- Born: January 23, 1948 (age 78) Kagoshima, Japan
- Education: University of Tokyo
- Known for: KEGG
- Awards: ISCB Fellow (2013)
- Scientific career
- Fields: Bioinformatics; Computational biology;
- Workplaces: Kyoto University; University of Tokyo;
- Thesis: (1976)
- Website: www.kanehisa.jp/en/kanehisa.html

= Minoru Kanehisa =

Japanese bioinformatician (born 1948)

Minoru Kanehisa (金久 實) (born January 23, 1948) is a Japanese bioinformatician. He is a project professor at Kyoto University, technical director of Pathway Solutions Inc and president of NPO Bioinformatics Japan.
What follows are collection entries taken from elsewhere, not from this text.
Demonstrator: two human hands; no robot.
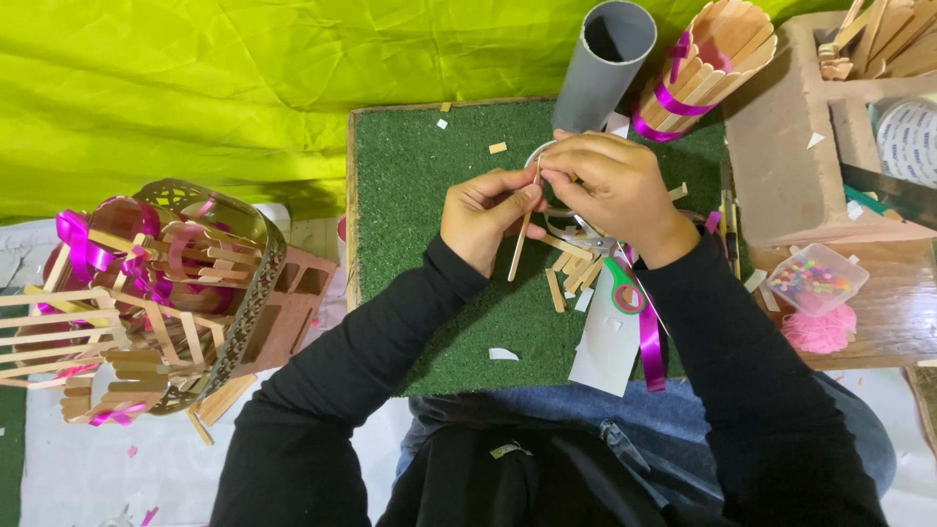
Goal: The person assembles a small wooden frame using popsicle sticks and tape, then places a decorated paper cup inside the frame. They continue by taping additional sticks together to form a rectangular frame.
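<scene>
- nearest the wearer, black sleeves run up from the lap onto the green mat (410,195); white paper (607,342) and a purple ribbon (650,337) lie just below the right wrist.
- the left hand (483,217) pinches a thin wooden stick (521,239) between thumb and fingers; the stick hangs down from the fingers, tilted.
- the right hand (615,190) closes its fingertips on the stick's upper end, touching the left fingertips.
- under the right hand lie cut sticks (571,268) and green-handled scissors (625,293), partly hidden.
- beyond the fingers stand a grey tube (603,63) and a stick holder (708,63) tied with ribbon: that one looks finished.
- far left of the fingers sits a stick basket (146,293) with ribbons, seemingly done; the piece in hand looks barely started.
</scene>
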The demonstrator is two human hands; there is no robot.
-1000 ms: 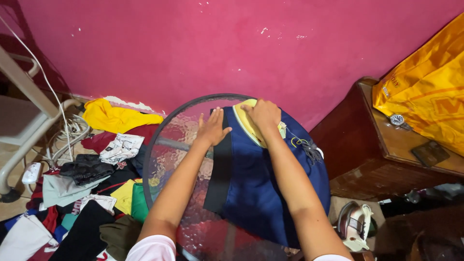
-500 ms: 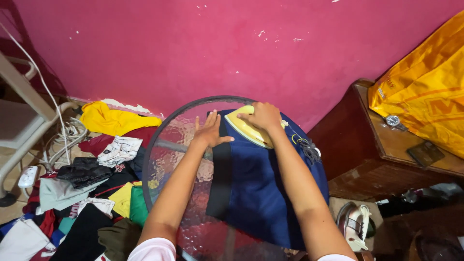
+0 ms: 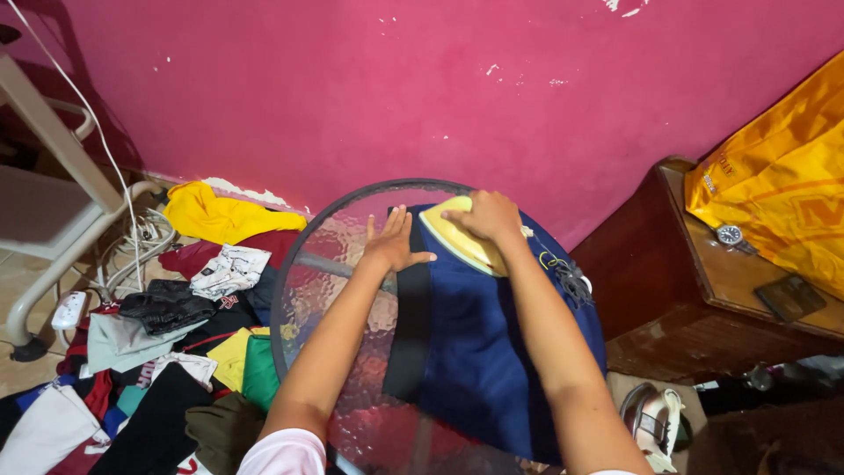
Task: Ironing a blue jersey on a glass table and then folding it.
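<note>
So from my feed: a navy cloth [image 3: 492, 352] with a black band down its left edge is spread over the round glass bench [image 3: 303, 290], hanging off the right side. The right hand [image 3: 488, 215] is wrapped around a yellow iron [image 3: 457, 239] sitting at the cloth's far end, near the pink wall [image 3: 422, 97]. The left hand [image 3: 393, 244] is open and flat, fingers spread, pressing the cloth's top left corner just beside the iron. The iron's cord [image 3: 563, 274] lies bunched on the cloth by the right forearm. Left of the bench the floor is buried in a pile of clothes [image 3: 176, 334], with a yellow shirt [image 3: 220, 215] on top by the wall. On the right there's a wooden cabinet [image 3: 668, 299] with a yellow bag [image 3: 782, 207], a watch [image 3: 730, 235] and a dark wallet [image 3: 789, 297] on it
</note>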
He is one of Japan's most recognized and respected bioinformatics experts and is known for developing the KEGG bioinformatics database.

In 2018 he was listed on a list of Clarivate Citation Laureates for the Nobel Prize in Physiology or Medicine for "contributions to bioinformatics, specifically for his development of the Kyoto Encyclopedia of Genes and Genomes (KEGG)".

==Career==
Kanehisa studied at the University of Tokyo, gaining his Doctor of Science degree in physics in 1976. Following postdoctoral studies at Johns Hopkins School of Medicine and Los Alamos National Laboratory, he became a staff scientist at Los Alamos in 1981. While at Los Alamos, he was one of the developers of the GenBank database of all publicly available nucleotide sequences and their protein translations. Kanehisa joined Kyoto University as an associate professor in 1985, becoming a professor in 1987.

In 1995, Kanehisa started the KEGG (Kyoto Encyclopedia of Genes and Genomes) database project. Foreseeing the need for a computerized resource that can be used for biological interpretation of genome sequence data, he started developing the KEGG PATHWAY database. It is a collection of manually drawn KEGG pathway maps representing experimental knowledge on metabolism and various other functions of the cell and the organism. Each pathway map contains a network of molecular interactions and reactions and is designed to link genes in the genome to gene products (mostly proteins) in the pathway. This has enabled the analysis called KEGG pathway mapping, whereby the gene content in the genome is compared with the KEGG PATHWAY database to examine which pathways and associated functions are likely to be encoded in the genome.

==Awards and honors==
In 1999, Kanehisa was elected the first president of the Japanese Society for Bioinformatics. He was elected as a Fellow of the International Society for Computational Biology in 2013.